**WHAT IS REQUIRED**
In your answer, reproduce exactly the lines from the beginning of the listing below through the one containing "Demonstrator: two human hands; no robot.", and only those lines.

★ ★ ★

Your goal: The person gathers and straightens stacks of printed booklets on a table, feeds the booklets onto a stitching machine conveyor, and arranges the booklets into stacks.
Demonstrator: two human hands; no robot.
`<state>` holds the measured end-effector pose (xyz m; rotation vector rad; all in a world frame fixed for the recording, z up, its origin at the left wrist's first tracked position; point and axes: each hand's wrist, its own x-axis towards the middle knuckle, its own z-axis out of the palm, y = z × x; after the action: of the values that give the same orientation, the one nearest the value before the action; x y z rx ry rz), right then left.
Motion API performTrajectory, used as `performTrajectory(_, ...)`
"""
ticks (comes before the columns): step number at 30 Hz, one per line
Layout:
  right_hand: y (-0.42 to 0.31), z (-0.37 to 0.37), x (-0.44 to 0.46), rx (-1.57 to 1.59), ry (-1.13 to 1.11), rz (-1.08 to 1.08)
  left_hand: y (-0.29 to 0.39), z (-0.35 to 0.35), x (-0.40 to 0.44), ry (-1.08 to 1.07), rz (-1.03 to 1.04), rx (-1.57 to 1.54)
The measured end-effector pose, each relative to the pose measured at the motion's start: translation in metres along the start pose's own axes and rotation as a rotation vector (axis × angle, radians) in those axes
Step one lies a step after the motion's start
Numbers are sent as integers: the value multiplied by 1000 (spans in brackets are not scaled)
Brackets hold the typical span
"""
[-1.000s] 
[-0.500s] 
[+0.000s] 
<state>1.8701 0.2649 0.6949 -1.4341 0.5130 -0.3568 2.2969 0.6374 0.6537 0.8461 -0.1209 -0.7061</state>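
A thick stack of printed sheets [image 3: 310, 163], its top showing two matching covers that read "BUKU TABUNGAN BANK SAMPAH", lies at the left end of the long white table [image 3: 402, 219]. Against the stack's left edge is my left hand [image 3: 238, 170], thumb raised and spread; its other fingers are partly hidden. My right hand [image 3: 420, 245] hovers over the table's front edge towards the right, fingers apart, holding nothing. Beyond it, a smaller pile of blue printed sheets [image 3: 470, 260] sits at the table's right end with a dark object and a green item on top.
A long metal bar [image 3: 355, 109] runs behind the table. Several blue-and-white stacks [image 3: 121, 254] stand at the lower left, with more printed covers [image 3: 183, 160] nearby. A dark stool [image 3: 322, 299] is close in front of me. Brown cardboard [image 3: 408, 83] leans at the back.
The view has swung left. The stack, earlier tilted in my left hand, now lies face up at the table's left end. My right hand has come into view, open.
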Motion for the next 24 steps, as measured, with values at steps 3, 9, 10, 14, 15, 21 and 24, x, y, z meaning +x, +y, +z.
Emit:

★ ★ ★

**FINAL ANSWER**
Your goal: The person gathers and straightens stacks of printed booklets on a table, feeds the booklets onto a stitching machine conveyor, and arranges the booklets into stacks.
Demonstrator: two human hands; no robot.

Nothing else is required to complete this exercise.